Амори колебался, когда внезапное сильное отвращение тряхануло его, но затем, пожав плечами, он сделал жест своим воинам. Зулейка в сопровождении солдат поднялась на стену над воротами, и Амори ахнул. Богатые одежды полностью преобразили девушку-рабыню; на самом деле, она носила их так, как будто никогда в жизни не надевала хлипкие лохмотья раба. Она не вела себя как надменная заносчивая принцесса, подумал Амори, но было некое скрытое достоинство в ней, некоторое гордое смирение, как у многих представителей королевской крови.
Сулейман-Бей также ахнул, он смотрел на нее в замешательстве и подъехал ближе.
— Клянусь Аллахом! — сказал он в изумлении. — Зальда! Это она? Нет… да… Азраэль[3]
, я не могу сказать!

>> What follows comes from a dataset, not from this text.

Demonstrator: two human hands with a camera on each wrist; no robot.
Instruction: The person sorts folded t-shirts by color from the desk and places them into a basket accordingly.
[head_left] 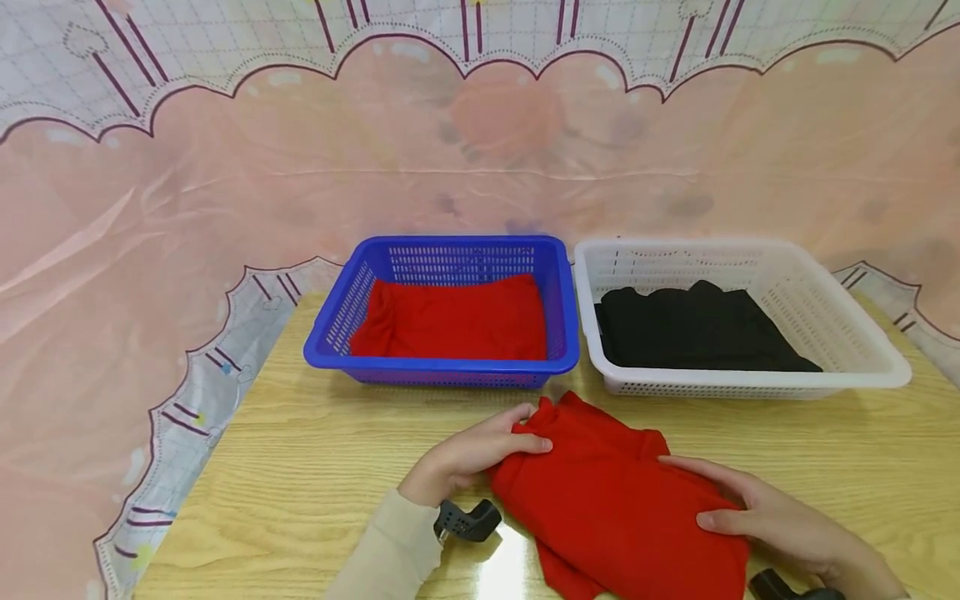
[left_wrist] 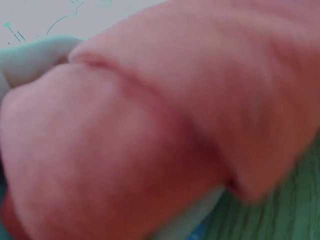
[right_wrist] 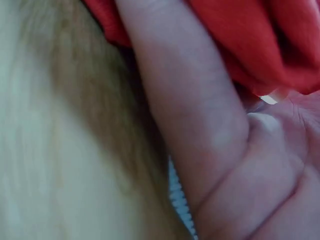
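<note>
Apparently I'm gathering the red cloth [head_left: 611,500] on the near side of the blue basket [head_left: 442,364], left hand [head_left: 480,450] and right hand [head_left: 772,518] pinching its sides, and the next move likely calls for an even lift

no text, label, brand, number or sign can be read in any of the three views: not on the blue rectangular plastic basket with slotted sides [head_left: 442,364], the white rectangular plastic basket with perforated sides [head_left: 750,380], the loose red fabric on the table [head_left: 622,500], or the small black plastic device at the left wrist [head_left: 468,522]. the pink and white backdrop sheet [head_left: 495,196] bears printed scalloped outlines, dashes and dark strokes, none legible as letters or digits.
</note>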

Она не задирает свой подбородок, как делала всегда, если это она, и все же… все же… боги, это должна быть она!— Это действительно принцесса Зальда, — прогрохотал Кормак. — Сатана, ты думаешь, что нет веры франкам? Ну, вождь, что скажешь? Она стоит десять тысяч золотых монет?
— Подожди, — ответил турок, — дай мне время все обдумать. Эта девушка очень похожа на принцессу Зальду, но есть некоторые отличия в том, как она держится, я должен убедиться. Пусть она говорит со мной.
Амори кивнул Зулейке, которая в ответ подарила ему презрительный взгляд и, повысив голос, сказала:
— Мой господин, я Зальда, дочь Абдуллы бин Керама.
Опять турок покачал ястребиной головой.